Johann Cervenka
Senior Scientist Dipl.-Ing. Dr.techn.
Publications

Biography

Johann Cervenka was born in Schwarzach, Austria, in 1968. He studied electrical engineering at the Technische Universität Wien, where he received the degree of Diplomingenieur in 1999. He then joined the Institute for Microelectronics at the Technische Universität Wien and received his PhD in 2004. His scientific interests include three-dimensional mesh generation, as well as algorithms and data structures in computational geometry.

Solving the Schrödinger-Poisson Equation on GPUs

For the development of modern electronic devices, often quantum mechanical effects during carrier transport must be accounted for. In the study of solid state physics and electronics, the Schrödinger-Poisson equation is used to describe the behavior of electrons in semiconductor devices. It is defined by a system of two partial differential equations which must be solved self-consistently, meaning that the solution for the wave function and the electric potential must be related in such a way that satisfies both the Schrödinger equation for the wave function and the Poisson equation for the electric potential.

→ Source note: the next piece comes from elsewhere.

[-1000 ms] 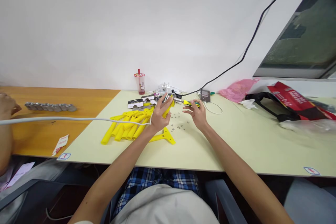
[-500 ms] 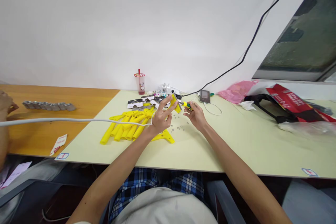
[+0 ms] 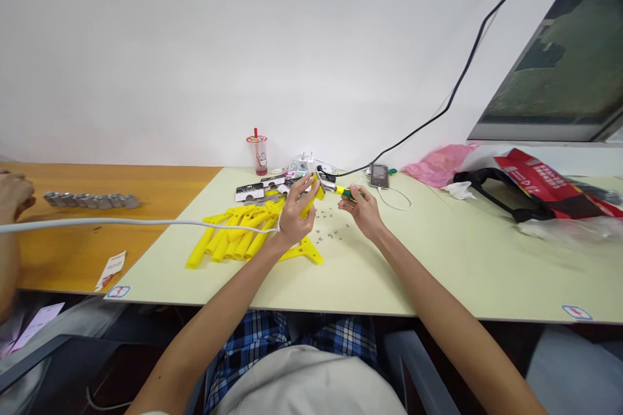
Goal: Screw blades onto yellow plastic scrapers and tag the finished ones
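My left hand (image 3: 296, 213) is closed around a yellow plastic scraper (image 3: 319, 190), held up off the table with its head toward the right. In my right hand (image 3: 363, 210) is a screwdriver (image 3: 343, 192) with a yellow and green handle. Its metal shaft points left and meets the scraper's head; the tip is hard to make out. Beneath my left forearm lies another yellow scraper (image 3: 307, 250). To its left is a pile of yellow scraper handles (image 3: 238, 233). Small screws (image 3: 331, 235) lie scattered on the table between my hands.
Black-and-white cards (image 3: 250, 192) lie behind the pile, near a drink cup (image 3: 261, 159). A white cable (image 3: 146, 222) runs from the left to my left wrist. A small device (image 3: 379, 176), pink bag (image 3: 438, 167) and red bag (image 3: 540, 185) sit rightward. Another person's hand (image 3: 15, 194) is far left, near metal parts (image 3: 91, 200).
The scraper in my left hand has turned, so its head shows more edge-on. My left hand has shifted slightly left, and the screwdriver lies more level.
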`<control>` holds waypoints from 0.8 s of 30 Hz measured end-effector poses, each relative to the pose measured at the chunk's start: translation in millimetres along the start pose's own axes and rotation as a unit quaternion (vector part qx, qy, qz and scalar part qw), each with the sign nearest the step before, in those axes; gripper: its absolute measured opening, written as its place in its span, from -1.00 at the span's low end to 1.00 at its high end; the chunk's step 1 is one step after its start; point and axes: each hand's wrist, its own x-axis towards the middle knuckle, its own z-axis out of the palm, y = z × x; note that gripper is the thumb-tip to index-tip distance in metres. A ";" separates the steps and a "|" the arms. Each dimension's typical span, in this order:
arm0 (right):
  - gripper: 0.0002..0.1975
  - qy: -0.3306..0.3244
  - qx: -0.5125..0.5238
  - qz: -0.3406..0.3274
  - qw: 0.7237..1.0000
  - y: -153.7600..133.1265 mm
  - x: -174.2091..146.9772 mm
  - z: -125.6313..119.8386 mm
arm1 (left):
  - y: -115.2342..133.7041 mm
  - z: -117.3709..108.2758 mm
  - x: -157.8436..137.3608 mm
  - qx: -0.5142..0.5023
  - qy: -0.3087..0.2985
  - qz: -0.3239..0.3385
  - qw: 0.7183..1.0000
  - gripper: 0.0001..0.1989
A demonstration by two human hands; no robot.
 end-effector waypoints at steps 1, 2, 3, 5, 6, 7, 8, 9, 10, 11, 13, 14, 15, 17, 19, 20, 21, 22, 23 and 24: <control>-0.51 -0.003 -0.004 -0.008 1.000 0.8 -0.6 0.9 | -0.1 0.1 -1.0 -0.015 0.004 -0.026 1.000 -0.31; -0.53 -0.005 -0.007 -0.021 1.000 1.1 -1.2 1.8 | -0.3 0.4 -2.2 -0.033 0.007 -0.061 0.998 -0.33; -0.54 -0.007 -0.009 -0.037 0.999 1.0 -2.0 2.6 | -0.9 1.0 -3.3 -0.054 0.012 -0.101 0.993 -0.36; -0.56 -0.007 -0.014 -0.079 0.997 -0.4 -3.6 3.9 | -2.4 3.1 -5.4 -0.103 0.021 -0.180 0.978 -0.38; -0.57 -0.007 -0.025 -0.103 0.994 -1.5 -4.5 4.5 | -3.3 4.4 -6.1 -0.128 0.029 -0.214 0.968 -0.37; -0.59 -0.005 -0.042 -0.129 0.991 -2.7 -5.5 5.0 | -4.1 5.8 -6.5 -0.153 0.038 -0.242 0.957 -0.37; -0.60 0.001 -0.064 -0.155 0.986 -3.8 -6.6 5.6 | -4.7 7.0 -6.6 -0.177 0.047 -0.265 0.947 -0.36; -0.60 0.009 -0.088 -0.176 0.980 -4.8 -7.8 6.2 | -5.1 8.1 -6.4 -0.199 0.054 -0.286 0.936 -0.37; -0.60 0.018 -0.112 -0.188 0.976 -5.6 -9.2 6.8 | -5.3 8.9 -6.1 -0.219 0.059 -0.303 0.926 -0.38; -0.60 0.027 -0.135 -0.191 0.972 -6.0 -10.7 7.3 | -5.2 9.3 -5.5 -0.235 0.059 -0.318 0.917 -0.39; -0.60 0.036 -0.170 -0.186 0.967 -5.8 -13.8 8.1 | -4.4 9.0 -4.0 -0.254 0.052 -0.340 0.904 -0.41; -0.60 0.034 -0.184 -0.186 0.964 -5.3 -15.2 8.2 | -3.8 8.5 -3.2 -0.258 0.049 -0.350 0.899 -0.42; -0.61 0.028 -0.194 -0.194 0.961 -4.5 -16.3 8.2 | -3.2 7.7 -2.3 -0.261 0.047 -0.360 0.895 -0.43; -0.61 0.009 -0.195 -0.224 0.955 -3.0 -17.7 7.8 | -2.0 6.2 -0.5 -0.268 0.046 -0.377 0.885 -0.43; -0.59 -0.009 -0.191 -0.246 0.950 -1.9 -17.9 7.3 | -1.3 5.0 0.9 -0.279 0.047 -0.391 0.876 -0.44; -0.60 -0.012 -0.191 -0.252 0.949 -1.7 -17.7 7.2 | -1.0 4.7 1.3 -0.284 0.048 -0.396 0.872 -0.45; -0.62 -0.008 -0.195 -0.257 0.947 -1.5 -17.3 7.1 | -0.8 4.6 1.6 -0.288 0.050 -0.400 0.868 -0.45; -0.64 -0.002 -0.201 -0.259 0.945 -1.5 -16.8 7.0 | -0.6 4.8 1.8 -0.291 0.053 -0.405 0.865 -0.45; -0.66 0.006 -0.205 -0.261 0.943 -1.5 -16.3 7.0 | -0.3 5.1 1.9 -0.293 0.056 -0.408 0.863 -0.45; -0.67 0.014 -0.207 -0.260 0.943 -1.4 -15.7 6.9 | 0.0 5.5 1.9 -0.295 0.058 -0.411 0.861 -0.45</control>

The method iteratively updates the density function and electric potential until a converged solution is obtained. Solving this system is computationally very expensive. In a typical simulation several millions of Schrödinger-type equations need to be solved for the assembly, and a parallelization of the procedure is essential.

As a first attempt, only the most demanding part, the assembly of the Jacobian, was ported to the graphics processing unit (GPU). The problem structure shows a variety of similar independent calculations, which is beneficial for parallelization and transferable to GPUs. For the implementation, we rely on the CUDA platform.

In Fig. 1 the relative speedup of the full calculation of the Jacobian for a one-dimensional nin-structure is shown. The simulation time required for assembling the full Jacobian with one sequential task on the NVIDIA A100 GPU is compared to the parallelized method applying N CUDA tasks on NVIDIA RTX 3070, NVIDIA GTX 1080 Ti, Tesla T4, and A100 GPUs. As a reference, a single thread using one CUDA core on the A100 GPU is about 30 times slower than the same calculation using a single thread on an Intel i7 CPU.

Further steps will be taken in implementing the aggregation of the Schrödinger calculations in parallel, which will further improve the utilization of the GPUs. Additionally, the implementation of the Poisson solver on the GPUs will significantly reduce the amount of memory which must be transferred from/to the GPUs.


Fig. 1: Achieved speedup for assembling the Jacobian of a Newton step for a nin-structure on GPUs.